The PhantomStrike fire-control radar, shown in this illustration, weighs about half as much as previous active electronically scanned array radars and uses about 65 percent less power.

Advanced sensors can put power back into older fighter jets – especially those with niche roles.

For example, the F-15E is valuable in strike scenarios because it carries more weaponry than the F-35, which stores its armaments inside the airframe to maintain its stealth advantage. So if the F-15E is the best-armed fighter on a mission, it only makes sense to give it the best targeting information available.

One recent advancement is the PhantomStrike fire-control radar, which puts the power of active electronically scanned array in a much smaller form factor. The new radar weighs about half as much as modern AESA radars, it takes up less room and uses about 65 percent less power. That makes it a good fit for platforms such as UAVs, rotary-wing aircraft and light-attack fighter aircraft. 

“PhantomStrike is our latest revolutionary radar,” said Bryan Rosselli, president of Advanced Products and Solutions at Raytheon. “It’s critical for our customers to have more aircraft flying capable sensors in an evolving threat environment. And it’s our responsibility to help them achieve and maintain air dominance with powerful technology that is smaller, more affordable and easier to maintain.”
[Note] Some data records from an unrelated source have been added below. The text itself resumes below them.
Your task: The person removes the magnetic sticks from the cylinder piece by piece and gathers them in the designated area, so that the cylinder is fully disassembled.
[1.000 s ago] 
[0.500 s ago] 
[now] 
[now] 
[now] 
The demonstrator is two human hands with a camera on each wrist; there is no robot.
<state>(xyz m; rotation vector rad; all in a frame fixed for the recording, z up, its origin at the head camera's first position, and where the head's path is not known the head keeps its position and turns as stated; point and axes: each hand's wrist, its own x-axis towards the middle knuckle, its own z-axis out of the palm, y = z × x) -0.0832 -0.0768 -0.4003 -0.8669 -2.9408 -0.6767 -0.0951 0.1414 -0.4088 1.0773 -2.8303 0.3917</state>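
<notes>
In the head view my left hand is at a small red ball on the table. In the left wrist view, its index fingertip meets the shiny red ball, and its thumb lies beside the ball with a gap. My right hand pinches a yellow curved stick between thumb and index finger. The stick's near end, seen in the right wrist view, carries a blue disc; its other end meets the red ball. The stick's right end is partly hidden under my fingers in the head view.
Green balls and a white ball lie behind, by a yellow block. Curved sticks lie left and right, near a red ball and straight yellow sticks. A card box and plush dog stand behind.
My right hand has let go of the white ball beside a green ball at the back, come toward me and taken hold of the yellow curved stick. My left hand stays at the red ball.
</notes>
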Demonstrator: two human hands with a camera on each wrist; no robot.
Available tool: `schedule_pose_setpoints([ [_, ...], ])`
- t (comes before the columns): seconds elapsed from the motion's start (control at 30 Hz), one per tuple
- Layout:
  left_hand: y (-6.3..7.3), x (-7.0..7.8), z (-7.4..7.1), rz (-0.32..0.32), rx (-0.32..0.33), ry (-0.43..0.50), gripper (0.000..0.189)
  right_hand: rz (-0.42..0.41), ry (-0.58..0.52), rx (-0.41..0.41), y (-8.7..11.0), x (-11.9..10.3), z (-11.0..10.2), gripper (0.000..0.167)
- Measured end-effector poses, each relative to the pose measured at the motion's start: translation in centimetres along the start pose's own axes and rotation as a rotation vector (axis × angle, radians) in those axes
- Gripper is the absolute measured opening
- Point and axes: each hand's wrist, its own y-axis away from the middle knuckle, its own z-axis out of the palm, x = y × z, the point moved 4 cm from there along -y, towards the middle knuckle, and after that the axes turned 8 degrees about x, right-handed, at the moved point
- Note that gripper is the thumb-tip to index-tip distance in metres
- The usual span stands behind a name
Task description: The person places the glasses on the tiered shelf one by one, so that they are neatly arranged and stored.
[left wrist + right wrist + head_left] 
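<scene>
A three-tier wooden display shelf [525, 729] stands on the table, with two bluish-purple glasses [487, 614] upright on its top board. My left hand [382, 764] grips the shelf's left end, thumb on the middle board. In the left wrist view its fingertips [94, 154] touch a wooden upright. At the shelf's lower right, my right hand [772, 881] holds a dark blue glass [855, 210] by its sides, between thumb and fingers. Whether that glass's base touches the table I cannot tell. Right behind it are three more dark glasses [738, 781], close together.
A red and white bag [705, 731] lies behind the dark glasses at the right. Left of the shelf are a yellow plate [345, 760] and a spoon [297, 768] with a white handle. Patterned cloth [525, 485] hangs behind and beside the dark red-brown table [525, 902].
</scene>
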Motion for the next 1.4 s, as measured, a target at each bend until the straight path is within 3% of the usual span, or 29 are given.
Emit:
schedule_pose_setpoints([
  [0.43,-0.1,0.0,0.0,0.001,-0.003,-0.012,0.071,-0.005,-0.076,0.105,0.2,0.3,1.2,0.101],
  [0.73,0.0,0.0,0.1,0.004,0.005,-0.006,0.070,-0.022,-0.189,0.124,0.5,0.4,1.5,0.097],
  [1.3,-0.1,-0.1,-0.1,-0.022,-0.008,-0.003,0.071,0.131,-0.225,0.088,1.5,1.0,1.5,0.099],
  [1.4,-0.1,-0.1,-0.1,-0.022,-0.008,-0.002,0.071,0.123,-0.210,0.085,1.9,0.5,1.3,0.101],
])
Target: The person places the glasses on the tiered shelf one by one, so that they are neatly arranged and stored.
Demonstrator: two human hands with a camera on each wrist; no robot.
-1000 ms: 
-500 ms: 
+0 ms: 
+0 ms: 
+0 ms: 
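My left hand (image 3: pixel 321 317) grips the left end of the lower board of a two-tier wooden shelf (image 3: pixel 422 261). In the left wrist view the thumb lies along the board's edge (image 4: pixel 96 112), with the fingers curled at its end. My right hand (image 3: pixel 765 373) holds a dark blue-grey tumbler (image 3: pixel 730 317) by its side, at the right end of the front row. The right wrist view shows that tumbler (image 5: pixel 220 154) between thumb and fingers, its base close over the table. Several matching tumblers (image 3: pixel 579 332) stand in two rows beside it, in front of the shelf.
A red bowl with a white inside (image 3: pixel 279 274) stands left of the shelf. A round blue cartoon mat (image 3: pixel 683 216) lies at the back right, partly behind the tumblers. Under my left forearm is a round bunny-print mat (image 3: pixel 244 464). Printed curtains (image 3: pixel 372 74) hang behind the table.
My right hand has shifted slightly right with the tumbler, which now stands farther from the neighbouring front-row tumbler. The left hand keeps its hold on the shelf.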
Another advantage: The radar uses open mission systems architecture, an approach militaries favor because it makes systems cheaper and easier to upgrade.

Networked platforms

A U.S. Air Force F-35 takes off at Royal Air Force Base Lakenheath in England, with an F-15 in the background. RTX is developing systems that will help multiple generations of fighter aircraft operate together. (U.S. Air Force photo)

With multiple U.S. friends and allies developing sixth-generation fighters and using proprietary technology, making sure those platforms can communicate as a coalition will be a key to air dominance, said O’Brien, whose business specializes in secure radio communications among military platforms.
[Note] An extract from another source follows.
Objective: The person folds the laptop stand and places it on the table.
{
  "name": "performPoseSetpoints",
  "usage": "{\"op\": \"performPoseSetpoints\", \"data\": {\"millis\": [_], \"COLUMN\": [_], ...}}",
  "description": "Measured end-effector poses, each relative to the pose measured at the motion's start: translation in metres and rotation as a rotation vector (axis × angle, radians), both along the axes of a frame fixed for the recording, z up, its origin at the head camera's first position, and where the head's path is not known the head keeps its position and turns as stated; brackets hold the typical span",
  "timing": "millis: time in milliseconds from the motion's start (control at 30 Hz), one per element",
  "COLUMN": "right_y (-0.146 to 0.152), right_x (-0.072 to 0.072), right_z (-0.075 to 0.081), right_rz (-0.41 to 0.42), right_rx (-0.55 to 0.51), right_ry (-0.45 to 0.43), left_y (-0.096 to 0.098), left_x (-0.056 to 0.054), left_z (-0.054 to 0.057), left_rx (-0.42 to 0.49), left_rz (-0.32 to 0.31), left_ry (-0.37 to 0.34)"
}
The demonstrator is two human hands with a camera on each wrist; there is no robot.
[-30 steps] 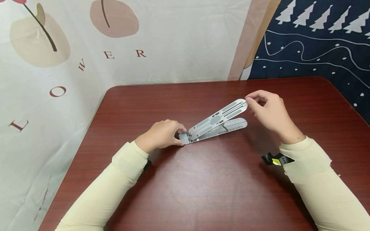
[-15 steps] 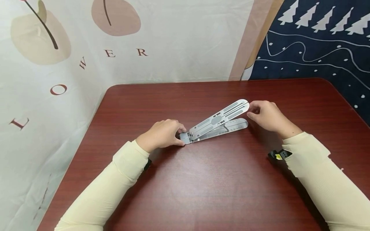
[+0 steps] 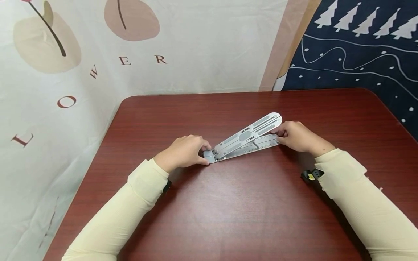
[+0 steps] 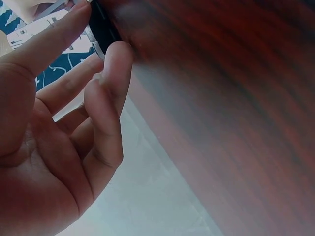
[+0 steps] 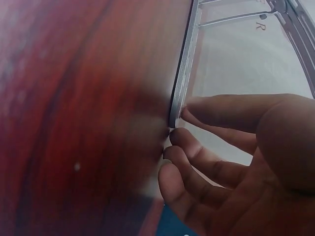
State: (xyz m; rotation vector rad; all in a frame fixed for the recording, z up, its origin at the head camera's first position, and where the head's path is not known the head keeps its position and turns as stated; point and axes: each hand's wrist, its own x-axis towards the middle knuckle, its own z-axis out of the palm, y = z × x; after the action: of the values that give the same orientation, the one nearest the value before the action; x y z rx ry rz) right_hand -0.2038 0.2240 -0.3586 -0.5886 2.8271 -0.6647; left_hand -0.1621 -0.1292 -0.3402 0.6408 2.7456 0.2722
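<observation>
Stand (image 3: pixel 245 136), bkgd cloth (image 3: pixel 212 54) w/ "LOWER"

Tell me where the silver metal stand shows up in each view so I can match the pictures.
Head: metal stand just right of centre, between the left hand and the right hand.
Left wrist: metal stand at the upper left, partly hidden behind the fingers.
Right wrist: metal stand at the upper right, one edge running down to the fingertips.
Shared landmark: the reddish-brown tabletop, visible in all three.
</observation>
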Motion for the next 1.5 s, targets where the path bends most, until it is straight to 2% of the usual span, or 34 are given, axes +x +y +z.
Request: {"op": "performPoseSetpoints", "data": {"millis": [100,467,1133,1500], "right_y": [0.0,0.002,0.007,0.004], "right_x": [0.001,0.013,0.032,0.038], "right_z": [-0.001,0.0,-0.001,0.0], "right_rz": [0.052,0.101,0.07,0.058], "right_rx": [0.01,0.043,0.021,0.0], "right_ry": [0.03,0.055,0.046,-0.01], "left_y": [0.0,-0.001,0.0,-0.004], "left_x": [0.0,-0.001,-0.009,-0.02], "left_z": [0.0,0.0,0.0,-0.001], "left_rx": [-0.009,-0.021,-0.034,-0.013], "left_rz": [-0.005,0.001,0.034,0.051], "left_ry": [0.001,0.019,0.006,0.012]}}
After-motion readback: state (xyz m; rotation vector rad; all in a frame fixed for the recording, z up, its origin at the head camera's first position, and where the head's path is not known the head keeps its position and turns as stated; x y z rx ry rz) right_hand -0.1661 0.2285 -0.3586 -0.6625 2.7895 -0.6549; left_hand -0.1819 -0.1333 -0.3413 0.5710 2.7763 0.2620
Secure communications means more than keeping adversaries from eavesdropping – it also requires ensuring  joint and partner forces receive only the appropriate level of detail. It’s similar to cross-platform play in the video game world, where players collaborate in real time, on different consoles, with computer clouds in the middle tailoring what each player sees.

“They have to figure out how to partition effectively to support both their own security and interoperability,” O’Brien said. “Every nation has to be able to protect its own integrity through what’s accessible in the system. It’s a highly complex problem to solve.”